- **Your instructions**: Lines from the first one down to the one containing "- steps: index" in the data below are the only ones needed; please return them exactly, both ends included.

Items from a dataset
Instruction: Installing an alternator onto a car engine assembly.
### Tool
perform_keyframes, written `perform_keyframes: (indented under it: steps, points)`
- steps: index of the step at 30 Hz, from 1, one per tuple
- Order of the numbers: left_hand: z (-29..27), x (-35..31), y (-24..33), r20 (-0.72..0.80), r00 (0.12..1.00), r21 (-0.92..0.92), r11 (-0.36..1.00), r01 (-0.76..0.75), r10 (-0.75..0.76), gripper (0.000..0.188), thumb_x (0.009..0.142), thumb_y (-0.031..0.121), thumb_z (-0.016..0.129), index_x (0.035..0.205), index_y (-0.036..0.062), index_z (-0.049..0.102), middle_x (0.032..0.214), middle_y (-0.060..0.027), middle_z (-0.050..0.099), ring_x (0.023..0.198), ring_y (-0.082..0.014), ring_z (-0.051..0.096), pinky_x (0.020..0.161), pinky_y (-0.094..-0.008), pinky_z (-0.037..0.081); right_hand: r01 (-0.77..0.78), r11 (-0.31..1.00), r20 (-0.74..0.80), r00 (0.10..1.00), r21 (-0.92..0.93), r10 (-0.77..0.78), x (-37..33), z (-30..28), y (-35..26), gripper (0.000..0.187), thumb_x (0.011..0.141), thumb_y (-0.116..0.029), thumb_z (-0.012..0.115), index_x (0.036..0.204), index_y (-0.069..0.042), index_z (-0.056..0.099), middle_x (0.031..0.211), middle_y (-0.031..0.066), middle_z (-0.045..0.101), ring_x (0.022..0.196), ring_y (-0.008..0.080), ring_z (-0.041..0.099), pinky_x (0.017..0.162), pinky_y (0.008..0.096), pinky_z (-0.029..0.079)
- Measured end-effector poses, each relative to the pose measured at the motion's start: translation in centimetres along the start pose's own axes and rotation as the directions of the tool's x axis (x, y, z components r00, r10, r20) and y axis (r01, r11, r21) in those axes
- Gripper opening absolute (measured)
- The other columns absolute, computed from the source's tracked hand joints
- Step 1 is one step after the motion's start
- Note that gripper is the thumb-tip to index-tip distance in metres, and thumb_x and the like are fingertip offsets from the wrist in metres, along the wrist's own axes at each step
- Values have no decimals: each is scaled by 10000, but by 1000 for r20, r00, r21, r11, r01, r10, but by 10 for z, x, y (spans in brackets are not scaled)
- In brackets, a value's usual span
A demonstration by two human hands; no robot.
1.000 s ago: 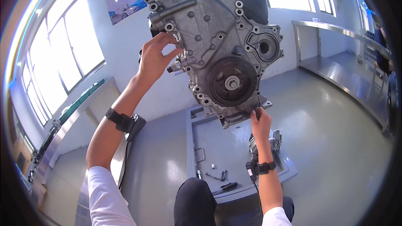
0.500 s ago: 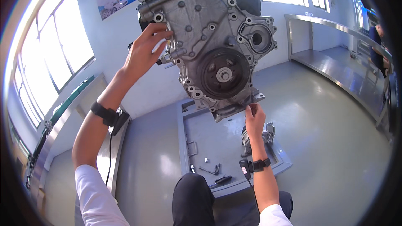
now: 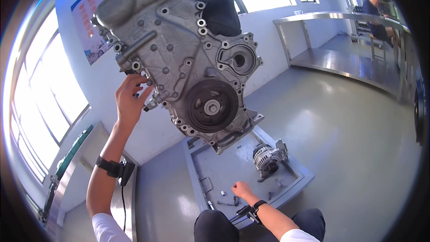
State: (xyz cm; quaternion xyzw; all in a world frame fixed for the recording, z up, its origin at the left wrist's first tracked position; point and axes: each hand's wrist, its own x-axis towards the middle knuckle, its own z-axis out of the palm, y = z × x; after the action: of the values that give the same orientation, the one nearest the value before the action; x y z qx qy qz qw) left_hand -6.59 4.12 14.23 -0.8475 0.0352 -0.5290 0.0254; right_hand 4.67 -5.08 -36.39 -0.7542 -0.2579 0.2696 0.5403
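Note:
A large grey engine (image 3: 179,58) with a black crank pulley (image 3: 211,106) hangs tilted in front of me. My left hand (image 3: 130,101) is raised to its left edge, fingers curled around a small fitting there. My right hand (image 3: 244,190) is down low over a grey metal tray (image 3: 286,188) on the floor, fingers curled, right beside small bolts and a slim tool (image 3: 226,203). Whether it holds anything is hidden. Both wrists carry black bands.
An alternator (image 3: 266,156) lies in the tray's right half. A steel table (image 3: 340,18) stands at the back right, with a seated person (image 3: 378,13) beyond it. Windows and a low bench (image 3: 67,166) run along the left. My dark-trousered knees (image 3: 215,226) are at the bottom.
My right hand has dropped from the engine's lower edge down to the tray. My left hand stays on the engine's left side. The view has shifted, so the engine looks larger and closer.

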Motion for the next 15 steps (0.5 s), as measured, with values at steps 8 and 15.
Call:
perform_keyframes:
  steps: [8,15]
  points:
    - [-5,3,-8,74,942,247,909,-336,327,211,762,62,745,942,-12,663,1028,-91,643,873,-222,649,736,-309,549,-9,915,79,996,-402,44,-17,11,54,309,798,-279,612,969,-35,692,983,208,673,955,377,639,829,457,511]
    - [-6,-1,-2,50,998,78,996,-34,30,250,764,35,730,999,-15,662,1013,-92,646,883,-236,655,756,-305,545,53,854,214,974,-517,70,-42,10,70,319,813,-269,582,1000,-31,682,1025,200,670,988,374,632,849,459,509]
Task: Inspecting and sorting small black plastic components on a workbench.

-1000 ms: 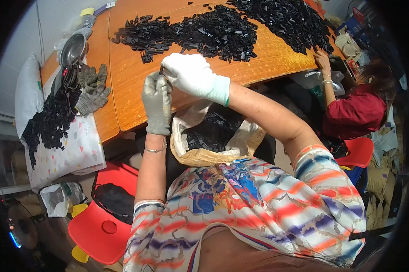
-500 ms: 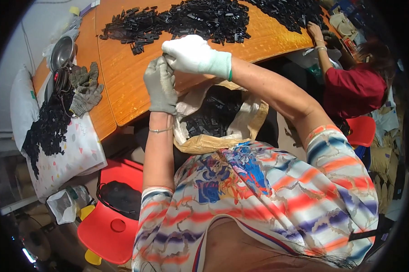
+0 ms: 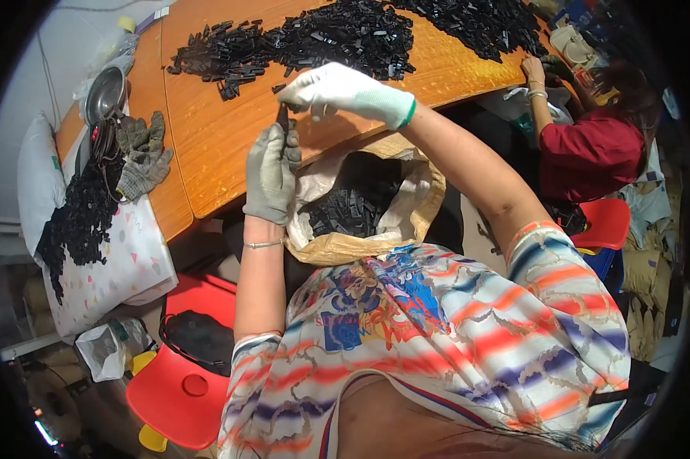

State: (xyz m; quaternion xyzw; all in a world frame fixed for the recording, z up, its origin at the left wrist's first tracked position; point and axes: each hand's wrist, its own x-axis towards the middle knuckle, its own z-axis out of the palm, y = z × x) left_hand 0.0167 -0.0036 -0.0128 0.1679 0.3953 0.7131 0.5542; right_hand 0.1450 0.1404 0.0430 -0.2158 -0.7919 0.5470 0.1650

- **Task solution**:
Instruction: Installing an alternator onto a car engine assembly.
### Tool
perform_keyframes, written `perform_keyframes: (indented under it: steps, points)`
- steps: index of the step at 30 Hz, from 1, one per tuple

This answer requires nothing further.